Since all the readers in this asset bundle use DataEntities, the slice's file path can be retrieved from each record by using something like record.getMetadata('path')
. More information about DataEntities can be found here.
APIS
- file_reader_api
- file_sender_api
- hdfs_reader_api
- hdfs_sender_api
- s3_reader_api
- s3_sender_api
Operations
- file_exporter
- file_reader
- hdfs_append
- hdfs_reader
- s3_exporter
- s3_reader
Releases
You can find a list of releases, changes, and pre-built asset bundles here.
Getting Started
This asset bundle requires a running Teraslice cluster Documentation.
# Step 1: make sure you have teraslice-cli installed
yarn global add teraslice-cli
# Step 2:
# teraslice-cli assets deploy <cluster_alias> <asset-name[@version]>
# deploy the latest release to a teraslice cluster
teraslice-cli assets deploy cluster1 terascope/file-assets
# or deploy a specific version to a teraslice cluster
teraslice-cli assets deploy localCluster terascope/file-assets@3.0.5
# or build from source and deploy to a teraslice cluster
teraslice-cli assets deploy cluster2 --build
Connectors
Terafoundation connector for S3 compatible clients.
S3 Connector
Configuration:
The S3 connector configuration, in your Teraslice configuration file, includes the following parameters:
Configuration | Description | Type | Notes |
---|---|---|---|
endpoint | Target S3 HTTP endpoint, must be URL | String | optional, defaults to http://127.0.0.1:80 |
accessKeyId | S3 access key ID | String | required |
secretAccessKey | S3 secret access key | String | required |
region | AWS Region where bucket is located | String | optional, defaults to us-east-1 |
maxRetries | Maximum retry attempts | Number | optional, defaults to 3 |
sslEnabled | Flag to enable/disable SSL communication | Boolean | optional, defaults to true |
caCertificate | A string containing a single or multiple ca certificates | String | optional, defaults to ' ' |
certLocation | DEPRECATED - use caCertificate.

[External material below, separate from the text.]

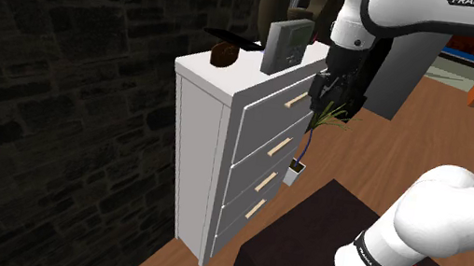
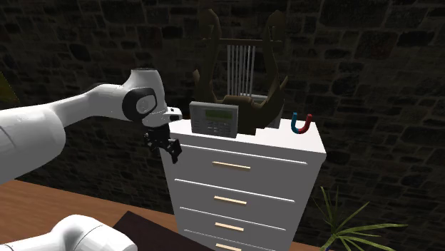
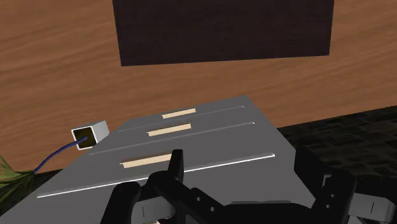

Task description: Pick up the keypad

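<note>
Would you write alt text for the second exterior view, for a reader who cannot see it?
The robot's black hand hangs beside the top corner of a white dresser; a grey keypad stands on top, with a horseshoe magnet farther right.

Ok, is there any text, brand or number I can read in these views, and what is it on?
"FRANKA EMIKA": dark lettering on the white upper arm link, shoulder view.
Black band on the arm's lower joint: white lettering, too small to read.
keypad: a screen and buttons, with no legible characters.
</note>
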`<move>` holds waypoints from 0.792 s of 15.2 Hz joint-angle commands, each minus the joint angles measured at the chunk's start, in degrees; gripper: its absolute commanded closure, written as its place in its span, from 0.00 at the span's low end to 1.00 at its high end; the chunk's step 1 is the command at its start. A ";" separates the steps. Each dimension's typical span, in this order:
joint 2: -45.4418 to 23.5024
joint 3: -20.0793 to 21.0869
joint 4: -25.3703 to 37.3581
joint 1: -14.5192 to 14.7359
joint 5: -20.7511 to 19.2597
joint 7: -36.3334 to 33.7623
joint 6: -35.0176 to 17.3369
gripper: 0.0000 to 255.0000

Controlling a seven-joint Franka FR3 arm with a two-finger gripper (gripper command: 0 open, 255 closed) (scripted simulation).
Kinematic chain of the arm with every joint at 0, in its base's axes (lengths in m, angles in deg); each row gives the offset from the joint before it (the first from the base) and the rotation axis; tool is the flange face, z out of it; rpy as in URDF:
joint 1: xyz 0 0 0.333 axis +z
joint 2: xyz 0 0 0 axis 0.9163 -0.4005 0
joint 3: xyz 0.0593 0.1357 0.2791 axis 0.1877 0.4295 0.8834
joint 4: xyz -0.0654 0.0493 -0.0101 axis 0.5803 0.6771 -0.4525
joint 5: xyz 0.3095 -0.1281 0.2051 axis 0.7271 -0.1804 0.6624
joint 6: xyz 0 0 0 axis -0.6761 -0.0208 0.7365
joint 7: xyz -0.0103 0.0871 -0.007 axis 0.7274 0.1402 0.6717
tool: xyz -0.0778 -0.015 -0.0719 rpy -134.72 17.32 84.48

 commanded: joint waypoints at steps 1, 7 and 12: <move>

Location of ssl cert | String | optional, defaults to ' ' |
forcePathStyle | Whether to force path style URLs for S3 objects | Boolean | optional, defaults to false |
bucketEndpoint | Whether to use the bucket name as the endpoint for this request | Boolean | optional, defaults to false |
Terafoundation S3 configuration example:
terafoundation:
connectors:
s3:
default:
endpoint: "http://localhost:9000"
accessKeyId: "yourId"
secretAccessKey: "yourPassword"
forcePathStyle: true
sslEnabled: true
caCertificate: |
-----BEGIN CERTIFICATE-----
MIICGTCCAZ+gAwIBAgIQCeCTZaz32ci5PhwLBCou8zAKBggqhkjOPQQDAzBOMQs
...
DXZDjC5Ty3zfDBeWUA==
-----END CERTIFICATE-----
Development
Tests
Run the file-assets tests
Requirements:
yarn test
Build
Build a compiled asset bundle to deploy to a teraslice cluster.
Install Teraslice CLI:
yarn global add teraslice-cli
teraslice-cli assets build
Contributing
Pull requests are welcome. For major changes, please open an issue first to discuss what you would like to change.
Please make sure to update tests as appropriate.
License
MIT licensed.